This wouldn’t happen today.

I snuck into the 1992 Super Bowl at the Metrodome.

How do you sneak into the Super Bowl? Make new friends.

On a business flight home, my seatmate, Dennis, was a security guard for the NFL Experience. (Just like today, the NFL had to bring in workers from out-of-state). I told him I’d show him around town.

The day before the game, we went to the St. Paul Winter Carnival snow slide and the ice carvings. We took the shuttle bus to the big Harriet Island Ice Castle, once in the daylight, once at night. The castle was incredibly beautiful.

On the way home from St. Paul, we stopped at the Metrodome. Dennis met some of his security buddies, and we got to walk onto the field. It was amazing! So I asked Dennis can I get in to see the game tomorrow the same way. He said we could try.

All they can say is “no.”

Dennis and I arrived more than three hours before the game, (about the same length of time they tell ticket-holders today). With some trepidation, we walked down the huge loading dock ramp, into the belly of the beast. Some of the Buffalo Bills players were right in front of us. It felt as if we were rebels infiltrating the Death Star, with Stormtroopers all around us!

The first security guard was Dennis’ friend, but the next one was tougher. He looked me up and down with the biggest icy stare he could muster, but I remained cool, as if I belong there. Dennis’ charm ultimately waved me in. “He’s with me”, he said, and we were in.

Dennis had to work at the convention center, so we parted. I gave him a few bucks, and then ran up one of the Dome’s long stairwells to the lower concourse. I couldn’t believe I made it in.

With hours to kill I used pay phones to call my startled family, friends and my softball team’s Super Bowl party. As much as I wanted to, I couldn’t shout into the phone, “I snuck into the Super Bowl!”

The real fun was walking the concourse, as the Metrodome had just one level of suites, with no private entrances. And due to that stadium design “flaw”, the glitterati had to walk the concourse with the rest of us.

I shook hands with Donald Trump, and his then-girlfriend Marla Maples. They couldn’t have been more pleasant to a local rube. I read the future president doesn’t like to shake hands, but he shook mine and said “Hello,” and he wasn’t even a politician then. I shook the hand of Dan Rather, too, (a hero of mine). Larry King, Joe Theismann and Eddie Albert either waved at, or snubbed me.
I think I did only four laps of the concourse!

For the game, I sat down in a near-empty row near the end zone of the lower deck. Near the end of its life, the dome got lot of heat for being a dump, but for the Super Bowl, the place looked great. The old “We Like It Here” sign had been replaced by beverage advertising.
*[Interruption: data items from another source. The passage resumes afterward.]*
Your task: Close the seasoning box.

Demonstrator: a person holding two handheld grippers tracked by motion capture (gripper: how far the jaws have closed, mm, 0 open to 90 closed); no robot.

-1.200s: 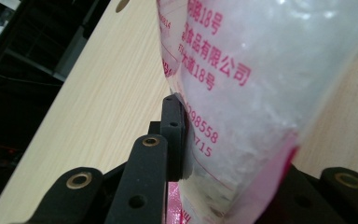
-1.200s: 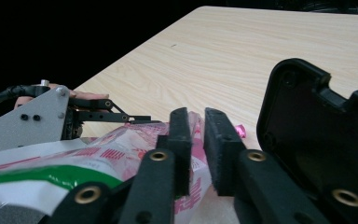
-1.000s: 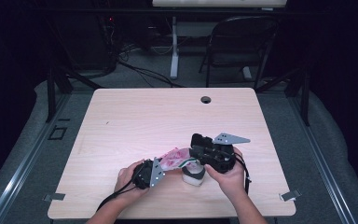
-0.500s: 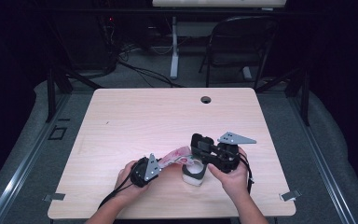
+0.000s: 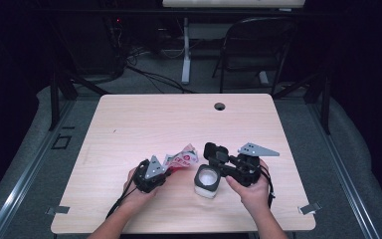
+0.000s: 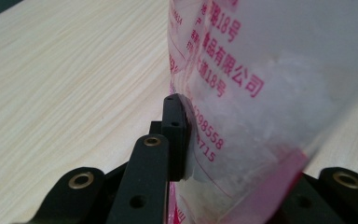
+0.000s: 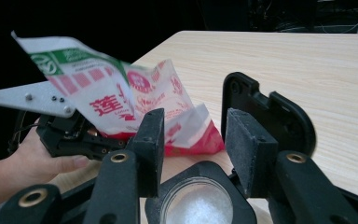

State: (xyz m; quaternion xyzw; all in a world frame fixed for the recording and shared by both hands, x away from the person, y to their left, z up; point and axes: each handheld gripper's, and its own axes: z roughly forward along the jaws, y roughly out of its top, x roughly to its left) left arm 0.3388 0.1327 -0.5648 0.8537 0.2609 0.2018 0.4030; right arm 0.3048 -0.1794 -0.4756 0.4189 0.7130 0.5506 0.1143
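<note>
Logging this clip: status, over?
Left gripper clamps the bag. Right gripper, jaws open, above the jar. Nothing blocking.

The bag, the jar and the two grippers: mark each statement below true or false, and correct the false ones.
1. The left gripper is shut on the bag. True.
2. The jar holds something white. True.
3. The jar lies on its side. False: it stands upright on the table with its mouth open to the top.
4. The right gripper's jaws are clamped on the bag. False: they stand apart above the jar, having just been opening, with nothing pressed between them.
5. The bag is printed in blue. False: the print is red, with some green.
</note>
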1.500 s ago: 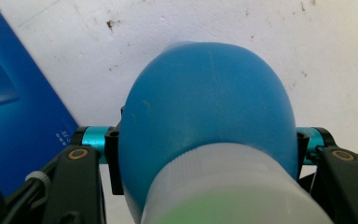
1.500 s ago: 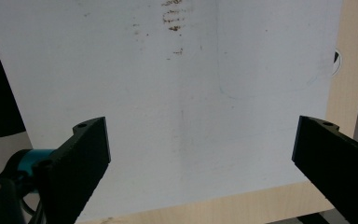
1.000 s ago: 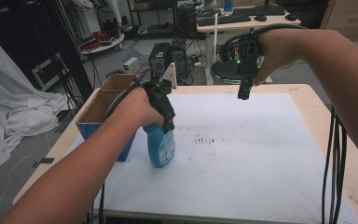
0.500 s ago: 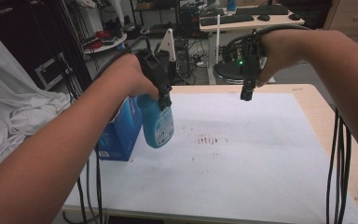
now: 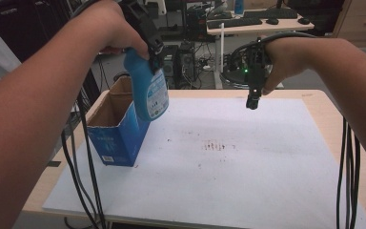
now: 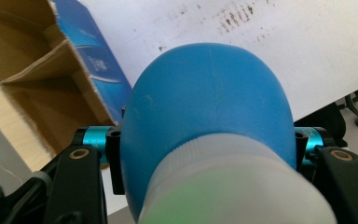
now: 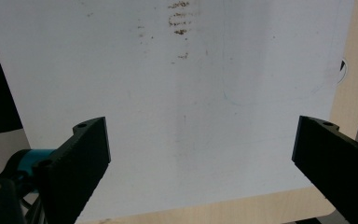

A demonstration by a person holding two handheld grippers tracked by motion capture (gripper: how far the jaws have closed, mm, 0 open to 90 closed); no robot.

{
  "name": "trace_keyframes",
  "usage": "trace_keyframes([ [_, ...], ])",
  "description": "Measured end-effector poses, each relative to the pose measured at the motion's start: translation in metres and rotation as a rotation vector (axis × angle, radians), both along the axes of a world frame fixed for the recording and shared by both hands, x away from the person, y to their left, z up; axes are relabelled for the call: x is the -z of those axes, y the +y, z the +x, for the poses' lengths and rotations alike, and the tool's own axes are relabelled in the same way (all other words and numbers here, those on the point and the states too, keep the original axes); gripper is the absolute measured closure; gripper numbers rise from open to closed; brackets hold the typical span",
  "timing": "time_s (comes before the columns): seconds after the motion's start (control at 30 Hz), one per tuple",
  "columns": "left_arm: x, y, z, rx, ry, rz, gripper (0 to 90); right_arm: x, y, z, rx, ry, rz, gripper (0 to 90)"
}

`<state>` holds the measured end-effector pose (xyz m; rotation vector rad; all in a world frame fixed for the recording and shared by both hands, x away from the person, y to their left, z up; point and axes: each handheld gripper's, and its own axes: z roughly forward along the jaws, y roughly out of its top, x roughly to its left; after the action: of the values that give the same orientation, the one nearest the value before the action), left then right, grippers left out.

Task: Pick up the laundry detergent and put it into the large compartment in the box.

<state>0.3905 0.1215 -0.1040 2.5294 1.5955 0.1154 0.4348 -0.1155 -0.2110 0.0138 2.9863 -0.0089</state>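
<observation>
A blue bottle (image 5: 145, 88) with a white label hangs in the air, tilted, above the right edge of an open blue cardboard box (image 5: 116, 133). My left gripper (image 5: 155, 52) is shut on it near its upper part. In the left gripper view the bottle's rounded blue body (image 6: 205, 102) bulges between the two black jaws, with the box's brown inside (image 6: 37, 79) below at the left. My right gripper (image 5: 252, 102) hovers over the far side of the white board (image 5: 248, 167). Its jaws (image 7: 200, 154) stand wide open with nothing between them.
The white board lies on a wooden table (image 5: 357, 143) and has small brown stains (image 5: 217, 145) near its middle. Black cables (image 5: 345, 176) hang down from both hands. Beyond the table's far edge stand a desk (image 5: 262, 24), computers and shelves.
My left hand has lifted the blue bottle from the board up into the air beside the box. The right gripper has stayed where it was.
</observation>
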Motion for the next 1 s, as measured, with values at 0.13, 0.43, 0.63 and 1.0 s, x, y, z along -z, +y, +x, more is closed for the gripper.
trace_keyframes([
  [0.13,-0.01,0.013,-0.002,-0.034,-0.004,-0.012,39.1,0.001,0.001,-0.001,-0.004,-0.001,0.0,3.2],
  [0.43,-0.011,0.051,0.002,-0.125,0.031,0.001,39.1,0.0,0.001,-0.003,-0.016,-0.006,-0.003,3.2],
  [0.63,-0.01,0.072,0.005,-0.183,0.038,0.012,39.1,0.003,0.002,-0.005,-0.018,0.001,-0.007,3.2],
  [1.0,0.002,0.102,0.014,-0.263,0.046,0.026,39.0,0.004,-0.001,-0.003,-0.013,0.003,-0.012,3.1],
])
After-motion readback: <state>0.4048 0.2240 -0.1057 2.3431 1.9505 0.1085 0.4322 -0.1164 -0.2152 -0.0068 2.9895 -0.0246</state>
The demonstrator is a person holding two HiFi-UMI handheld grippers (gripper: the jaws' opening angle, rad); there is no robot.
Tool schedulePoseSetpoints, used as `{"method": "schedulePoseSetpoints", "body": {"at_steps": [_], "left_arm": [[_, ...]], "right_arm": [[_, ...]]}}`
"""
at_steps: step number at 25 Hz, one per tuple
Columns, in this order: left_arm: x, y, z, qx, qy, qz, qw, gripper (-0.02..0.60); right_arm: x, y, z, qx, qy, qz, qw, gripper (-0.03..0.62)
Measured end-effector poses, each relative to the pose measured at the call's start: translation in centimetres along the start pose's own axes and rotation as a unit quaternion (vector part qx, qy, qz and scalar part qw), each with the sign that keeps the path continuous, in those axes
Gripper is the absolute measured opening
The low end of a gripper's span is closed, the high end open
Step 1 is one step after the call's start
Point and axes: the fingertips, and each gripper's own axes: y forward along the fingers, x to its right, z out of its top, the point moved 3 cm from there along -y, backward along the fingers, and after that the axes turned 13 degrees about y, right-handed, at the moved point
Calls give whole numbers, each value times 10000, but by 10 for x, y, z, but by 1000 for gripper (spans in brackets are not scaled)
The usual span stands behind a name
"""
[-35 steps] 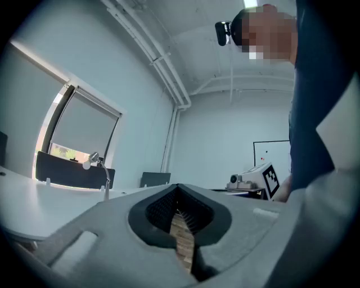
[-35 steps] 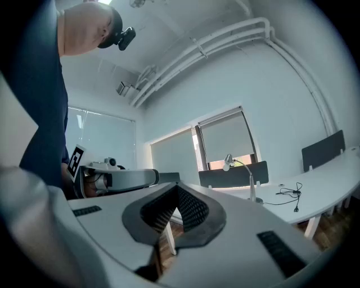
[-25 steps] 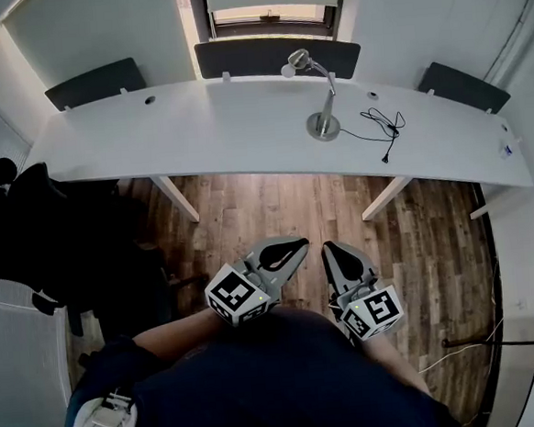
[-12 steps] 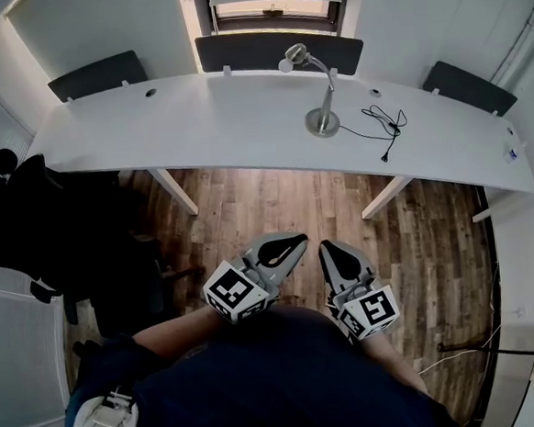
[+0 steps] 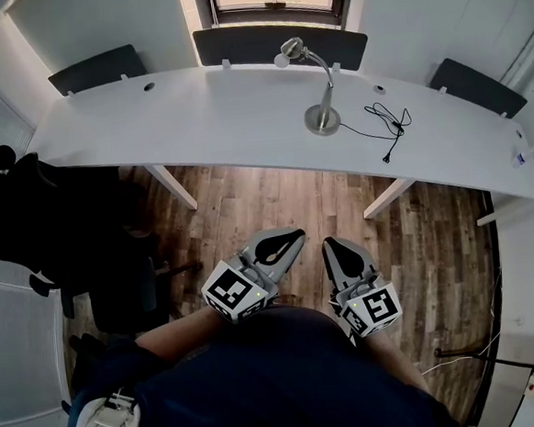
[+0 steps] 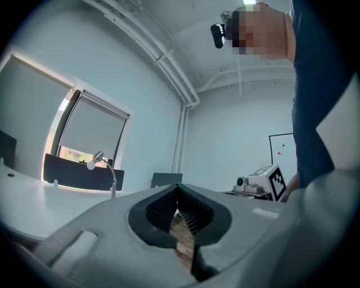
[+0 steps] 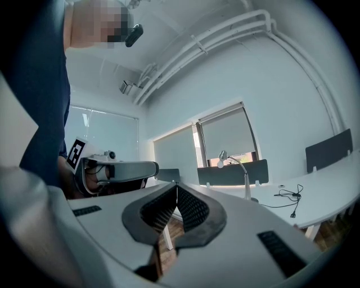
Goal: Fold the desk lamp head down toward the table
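A silver desk lamp [image 5: 317,84] stands upright on the long white desk [image 5: 223,119], its round base right of centre and its head [image 5: 288,50] arched up to the left. The lamp also shows small in the left gripper view [image 6: 104,171] and in the right gripper view [image 7: 236,171]. Both grippers are held close to the person's body, well short of the desk. My left gripper [image 5: 292,240] and my right gripper [image 5: 330,249] are both shut, with nothing between the jaws.
A black power cable [image 5: 384,125] with a plug lies loose on the desk right of the lamp. Dark chair backs [image 5: 277,46] line the desk's far side. A black office chair [image 5: 57,234] stands on the wooden floor at left.
The person and both grippers have moved a little toward the desk; in the head view the desk and lamp have slid slightly up. The jaws stay shut.
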Motion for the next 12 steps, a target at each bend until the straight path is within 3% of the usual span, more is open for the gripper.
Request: {"method": "schedulePoseSetpoints", "body": {"at_steps": [4, 12], "left_arm": [[-40, 26, -8, -34, 243, 91, 9997, 6], [-150, 78, -12, 36, 322, -38, 9995, 6]], "right_arm": [[29, 32, 7, -23, -75, -70, 9999, 11], [79, 129, 31, -119, -110, -296, 9994, 11]]}}
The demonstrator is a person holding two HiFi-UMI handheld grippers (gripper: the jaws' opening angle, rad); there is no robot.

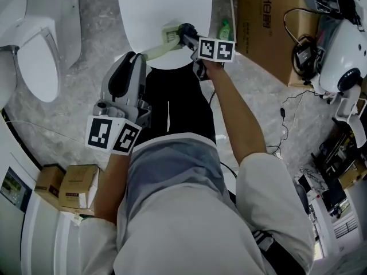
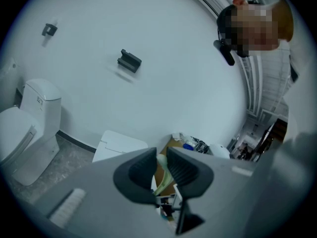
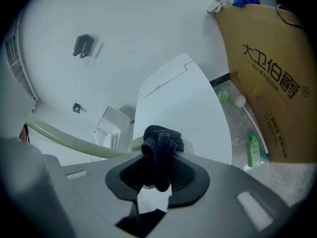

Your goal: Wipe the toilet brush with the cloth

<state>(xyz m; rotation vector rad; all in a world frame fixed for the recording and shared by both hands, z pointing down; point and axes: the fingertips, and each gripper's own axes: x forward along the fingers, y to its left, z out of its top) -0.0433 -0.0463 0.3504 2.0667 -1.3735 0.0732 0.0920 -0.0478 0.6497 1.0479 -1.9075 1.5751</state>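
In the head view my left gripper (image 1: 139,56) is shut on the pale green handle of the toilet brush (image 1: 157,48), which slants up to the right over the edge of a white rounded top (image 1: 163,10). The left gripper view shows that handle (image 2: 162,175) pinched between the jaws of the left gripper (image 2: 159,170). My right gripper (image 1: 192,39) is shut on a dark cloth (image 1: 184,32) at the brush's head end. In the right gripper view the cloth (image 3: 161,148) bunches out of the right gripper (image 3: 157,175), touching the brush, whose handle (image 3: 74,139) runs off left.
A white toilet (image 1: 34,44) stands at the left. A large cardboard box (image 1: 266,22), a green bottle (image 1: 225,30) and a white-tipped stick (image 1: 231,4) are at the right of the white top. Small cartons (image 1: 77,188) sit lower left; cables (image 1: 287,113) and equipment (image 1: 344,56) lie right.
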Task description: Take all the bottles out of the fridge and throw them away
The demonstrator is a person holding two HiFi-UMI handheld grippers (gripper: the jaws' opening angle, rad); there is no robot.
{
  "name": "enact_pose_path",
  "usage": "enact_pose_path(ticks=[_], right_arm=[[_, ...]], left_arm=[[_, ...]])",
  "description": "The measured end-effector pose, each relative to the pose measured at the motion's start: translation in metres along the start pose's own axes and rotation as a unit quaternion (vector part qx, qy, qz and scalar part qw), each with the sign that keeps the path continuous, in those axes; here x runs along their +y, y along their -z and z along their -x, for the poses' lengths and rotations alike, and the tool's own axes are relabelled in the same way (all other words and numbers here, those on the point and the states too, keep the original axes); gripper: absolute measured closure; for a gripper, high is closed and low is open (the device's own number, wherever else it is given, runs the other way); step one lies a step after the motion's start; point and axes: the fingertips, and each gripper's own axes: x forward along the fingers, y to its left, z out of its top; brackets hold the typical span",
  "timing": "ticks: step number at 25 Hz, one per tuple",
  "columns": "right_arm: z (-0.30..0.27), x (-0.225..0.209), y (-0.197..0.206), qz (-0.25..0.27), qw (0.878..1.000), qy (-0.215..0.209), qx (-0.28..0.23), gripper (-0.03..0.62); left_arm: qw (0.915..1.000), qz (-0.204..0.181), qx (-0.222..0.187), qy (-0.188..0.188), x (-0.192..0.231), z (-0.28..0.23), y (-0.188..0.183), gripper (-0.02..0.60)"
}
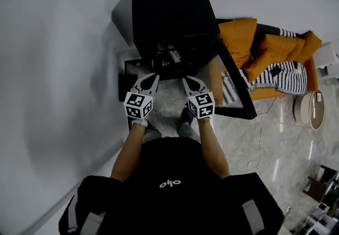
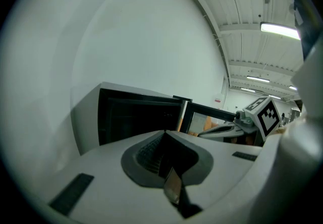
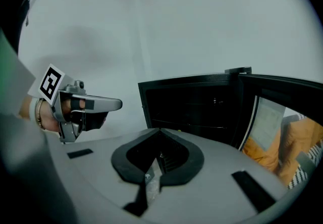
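Item: black fridge (image 1: 168,14), standing straight ahead of both claws. Its door (image 1: 235,83) is swung wide to the outer side of the right gripper (image 1: 187,79), and the door's free edge reaches back alongside that gripper's marker cube. Open room: a strip of pale stone floor (image 1: 168,99) lies between and below the two claws and runs up to the fridge's front. On the outer side of the left gripper (image 1: 152,77) a plain white wall (image 1: 53,70) closes that side, near the fridge's flank. Past the door, further right of the right gripper: an orange sofa (image 1: 241,38) with a striped blanket (image 1: 286,78), a round stool (image 1: 311,109) and a thin cable (image 1: 260,136) across the floor — all well apart from the claws. Claws: held side by side, tips angled toward each other and pointed at the fridge opening, near its front, touching nothing. Left gripper — jaws pressed together, nothing between them. Right gripper: jaws likewise pressed together and empty. Bottles (image 1: 173,57): small dim shapes on a shelf inside the opening. In the head view they sit ahead of the tips and between the lines of the two claws. Their number and kind are too small to tell.
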Motion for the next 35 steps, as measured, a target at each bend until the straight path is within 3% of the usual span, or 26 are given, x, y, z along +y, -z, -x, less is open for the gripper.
enact_pose_path(ticks=[13,20,24,25,31,35], right_arm=[[-0.073,-0.035,0.046,0.008,0.999,0.018,0.028,0.585],[-0.101,-0.055,0.065,0.005,0.999,0.04,0.027,0.585],[-0.12,-0.068,0.086,0.021,0.999,0.035,0.022,0.58],[-0.126,-0.073,0.093,0.024,0.999,0.036,0.02,0.564],[-0.187,-0.109,0.14,0.041,0.998,0.053,0.008,0.326],[-0.233,-0.128,0.177,0.052,0.997,0.06,0.017,0.259]], left_arm=[[0.9989,0.016,0.039,0.019,0.023,-0.023,0.051,0.575],[0.9989,-0.002,0.045,0.017,0.032,-0.042,0.072,0.575],[0.9995,-0.01,0.027,0.01,0.037,-0.061,0.092,0.575],[0.9997,-0.011,0.021,0.01,0.039,-0.067,0.097,0.575],[0.9995,-0.029,-0.009,0.011,0.058,-0.109,0.138,0.575],[0.9989,-0.039,-0.019,0.017,0.07,-0.131,0.173,0.575]])
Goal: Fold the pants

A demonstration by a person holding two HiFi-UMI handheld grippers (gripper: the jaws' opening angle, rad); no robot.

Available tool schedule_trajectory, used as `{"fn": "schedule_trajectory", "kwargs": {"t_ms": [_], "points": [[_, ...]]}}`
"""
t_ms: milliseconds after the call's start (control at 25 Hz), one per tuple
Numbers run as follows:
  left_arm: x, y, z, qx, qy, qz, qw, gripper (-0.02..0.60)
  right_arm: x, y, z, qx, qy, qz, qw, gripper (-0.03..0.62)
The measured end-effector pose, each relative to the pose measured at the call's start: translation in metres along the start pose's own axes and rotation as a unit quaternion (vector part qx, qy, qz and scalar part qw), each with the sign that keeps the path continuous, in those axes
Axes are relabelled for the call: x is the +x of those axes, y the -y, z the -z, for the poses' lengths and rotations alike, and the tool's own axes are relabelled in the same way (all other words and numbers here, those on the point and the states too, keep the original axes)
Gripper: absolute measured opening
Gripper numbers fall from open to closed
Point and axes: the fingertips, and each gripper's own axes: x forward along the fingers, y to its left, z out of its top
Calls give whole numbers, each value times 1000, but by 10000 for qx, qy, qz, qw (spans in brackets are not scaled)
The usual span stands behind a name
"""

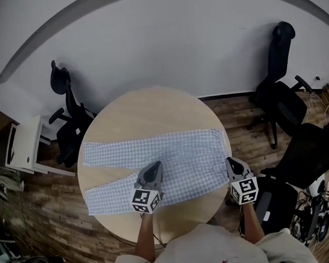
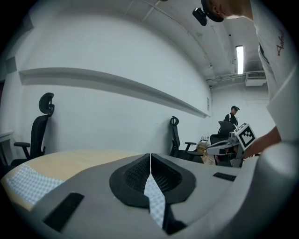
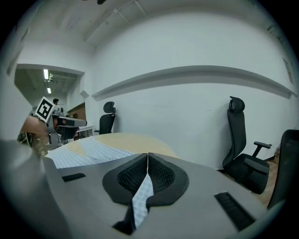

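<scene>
Pants: thin fabric in a fine light-blue and white check, spread flat across the table with the waist at the right and the two legs splayed apart toward the left.
Left gripper: grey body, black ribbed pads; the jaws are clenched on a fold of the checked cloth at the near edge of the near leg.
Right gripper: same build; the jaws are pinched tight on the checked cloth at the near waist corner, by the table's right rim.
Marker cubes: one black-and-white cube on the back of each gripper.
Table: round, with a smooth pale wood top that is bare beyond the pants.
Floor: brown wood planks.
Wall: plain white.
Office chairs: one black high-backed chair behind the table on the left, another on the right.
Cabinet: white, at the far left.
</scene>
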Motion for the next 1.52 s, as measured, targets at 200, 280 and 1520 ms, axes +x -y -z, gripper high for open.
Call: {"fn": "schedule_trajectory", "kwargs": {"t_ms": [200,280,1520], "points": [[33,-1,22,-73,-338,-1,9994,32,16,22,16,171,-171,34,9997,29],[44,4,34,-151,-495,52,9986,32,18,27,25,272,-286,57,9992,29],[228,-56,122,1185,-2386,797,9606,32,181,100,79,-510,-1507,-456,9862,29]]}}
And for all the mocking the half-time show gets today, Gloria Estefan nailed “Get on Your Feet”. The rest of the show was very busy and all over the place, with winter themes, Olympic heroes, ice skaters, snowflake dancers, roller-bladers, the U of M band and inflatable snowmen, but even I didn’t mind the audience flip-cards.

In the third quarter I was kicked out of my empty row of seats by some cheerleaders, but no matter, as the game was a blow-out. When it ended, the name of the Washington general manager boomed out over the loudspeakers, as oddly, he and I share the same first and last name.

It was about as out-of-body experience as it can get. I grabbed a discarded souvenir seat-cushion and whooshed out the dome’s famous air-tunnel doors and took the bus home.

The official attendance was 63,130. I went to the game, but I wouldn’t be counted.

I hope the statute of limitations is up.

Charlie Casserly is 57, a lifelong Minneapolis resident, Vikings fan, and works for Minnesota Continuing Legal Education. He is also Executive Director of the Twin Cities Beach Blast, (the milk carton boat races & sandcastle competition.) He was a lot younger in 1992, and wouldn't recommend anyone sneak into this year's Super Bowl.